1. “Don’t hire a city manager without an open process”
In your recent 4th ward newsletter (June 4, 2020), you mention that the City Council “is considering hiring Interim City Manager Erika Storlie to the position of City Manager.” I did not see, however, any mention of a far more serious issue, one that should precede any decision about Ms. Storlie and one that should have much more priority in terms of civic trust. The far more serious issue is the community outrage at the Mayor’s May 26, 2020 suggestion of bypassing the public process in the city manager search. 

Most of this outrage—by individuals, groups, and newspaper editorials—was expressed well before the police murder of George Floyd in Minneapolis.  For those who have not seen all the well-expressed outrage, OPAL’s latest newsletter has a list, including a petition. I have signed that petition (Don’t Hire a City Manager without an Open Process).

More to the point, I believe that the original outrage at the Mayor’s end-run around public process is nothing compared to the outrage that Evanston officials will hear on June 8, 2020, at the public rally sponsored by OPAL and at the City Council meeting. Should the Council still pursue this violation of public trust, after witnessing the new determination of U.S. voters to take ownership of our we-the-people sovereignty instead of fighting for citizen comment crumbs, the Council should be prepared for more voter activity, including phone calls, emails, ballot initiatives, call for resignations, protests, letters-to-the-editor, contested elections, and other political tools for peaceful but immediate change.

I am not the only person to notice that, with the still-ongoing protests after George Floyd’s killing, the U.S. seems to have turned a corner and is headed straight towards MORE democracy, not less. I, for one, am glad I have lived this long (69 years) to see not only the size and number of the protests, but the doubling down by protestors on non-violence and expressions of joy, even as Trump and other officials seek to fear-monger and militarize the protests. The protestors—especially young people—must be feeling the worldwide support as deep validation. They would be right.

On the other hand, here we are in Evanston still uncommitted to public process and real democracy regarding the search for a new city manager, even though we have known about this necessity for at least 10 months and even though voters have been clamoring for public input for all of those 10 months.

Despite the Mayor’s gaslighting rationalization about the impacts of the pandemic on a national search, the causes and impacts of the pandemic are directly related to a chronic, historical, national lack of real democracy.

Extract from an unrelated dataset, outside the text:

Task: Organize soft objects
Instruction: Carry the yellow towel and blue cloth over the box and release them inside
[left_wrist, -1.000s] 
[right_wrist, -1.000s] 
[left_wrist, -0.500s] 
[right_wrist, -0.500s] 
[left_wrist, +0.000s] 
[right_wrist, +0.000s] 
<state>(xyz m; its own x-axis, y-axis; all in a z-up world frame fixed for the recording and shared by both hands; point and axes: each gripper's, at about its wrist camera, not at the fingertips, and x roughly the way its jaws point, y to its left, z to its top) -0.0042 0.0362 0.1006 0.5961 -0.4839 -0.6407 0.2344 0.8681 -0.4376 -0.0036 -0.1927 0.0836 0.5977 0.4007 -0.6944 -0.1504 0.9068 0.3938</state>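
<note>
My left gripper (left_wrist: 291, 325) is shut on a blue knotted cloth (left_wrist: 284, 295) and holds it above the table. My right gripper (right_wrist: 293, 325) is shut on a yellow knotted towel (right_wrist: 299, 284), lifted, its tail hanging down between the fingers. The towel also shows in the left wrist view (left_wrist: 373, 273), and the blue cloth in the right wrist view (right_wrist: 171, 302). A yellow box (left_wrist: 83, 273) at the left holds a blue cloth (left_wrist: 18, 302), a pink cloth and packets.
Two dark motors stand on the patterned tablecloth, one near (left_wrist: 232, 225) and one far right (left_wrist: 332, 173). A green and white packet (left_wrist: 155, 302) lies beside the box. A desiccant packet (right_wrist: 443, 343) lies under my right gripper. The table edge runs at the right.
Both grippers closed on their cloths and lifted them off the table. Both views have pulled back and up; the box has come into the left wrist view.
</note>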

In fact, the national lack of democracy in the U.S. is directly related to the destruction of local economies, indigenous cultures, Earth’s ecology, and other self-governing structures worldwide—leading directly to this 2020 pandemic.

Dealing intelligently with these interlocking crises logically requires a leap forward to REAL democracy involving all of us for however long it takes, not the suspension of public process.  
The options I see for tomorrow night’s discussion on hiring a new city manager are:—Restore the process agreed upon at the Feb. 24, 2020 meeting.—Adopt a new process with even MORE opportunities for comprehensive input and direction from voters.

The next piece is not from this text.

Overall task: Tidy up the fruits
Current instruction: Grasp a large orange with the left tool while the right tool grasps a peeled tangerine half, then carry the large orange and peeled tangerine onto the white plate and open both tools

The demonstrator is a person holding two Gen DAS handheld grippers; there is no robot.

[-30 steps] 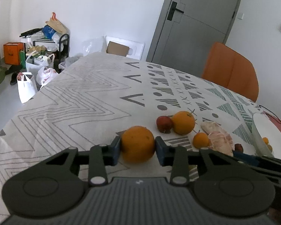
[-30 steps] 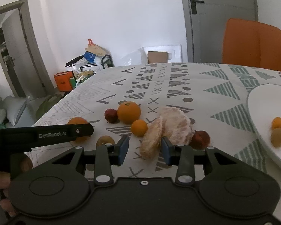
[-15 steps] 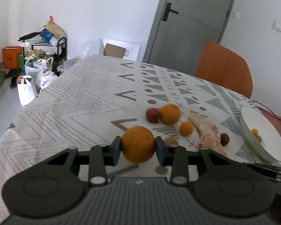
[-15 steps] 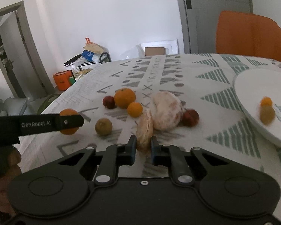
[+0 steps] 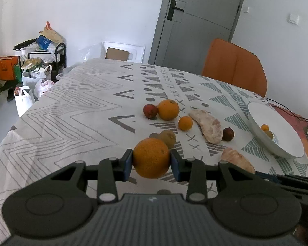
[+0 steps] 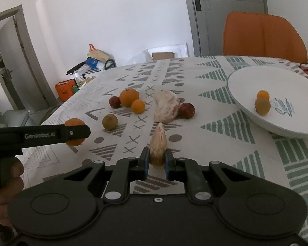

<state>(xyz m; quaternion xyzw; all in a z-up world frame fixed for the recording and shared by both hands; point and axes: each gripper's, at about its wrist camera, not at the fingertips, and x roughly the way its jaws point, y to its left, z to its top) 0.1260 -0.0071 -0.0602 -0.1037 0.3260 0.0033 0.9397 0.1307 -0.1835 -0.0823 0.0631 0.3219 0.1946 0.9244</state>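
Patterned tablecloth [image 6: 215,82] carries loose fruits [image 6: 129,97], white bowl [image 6: 246,78].

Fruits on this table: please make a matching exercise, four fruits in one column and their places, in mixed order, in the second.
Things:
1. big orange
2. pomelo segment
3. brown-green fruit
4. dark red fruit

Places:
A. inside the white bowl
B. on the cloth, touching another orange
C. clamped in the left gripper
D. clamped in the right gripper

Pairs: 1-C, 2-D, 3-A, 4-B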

Hiring Ms. Storlie as the next city manager without the national search and the agreed-upon public input is not an option. In fact, I believe that the Mayor and Council have put Ms. Storlie in an awkward, no-win situation. On the other hand, if she agreed to this short-shrifting of public process, then she is definitely not the right City Manager for Evanston.

Like the U.S. as a whole, like humanity as a whole, like the Earth’s climate, Evanston is at its own watershed moment. The question that Evanston voters are asking the Mayor and the City Council is, Which side are you on? More democracy or less democracy? Real democracy or no democracy?

2. Real democracy for Evanston voters: New protocols, structures, & concepts
For the last 15 years, I have been organizing and strategizing about real democracy in the U.S.—at the municipal level (Evanston), county level (Cook), state level (Illinois), Midwest, and national levels.

At the right time and place, I would be happy to share my experience and research with Evanston voters and officials.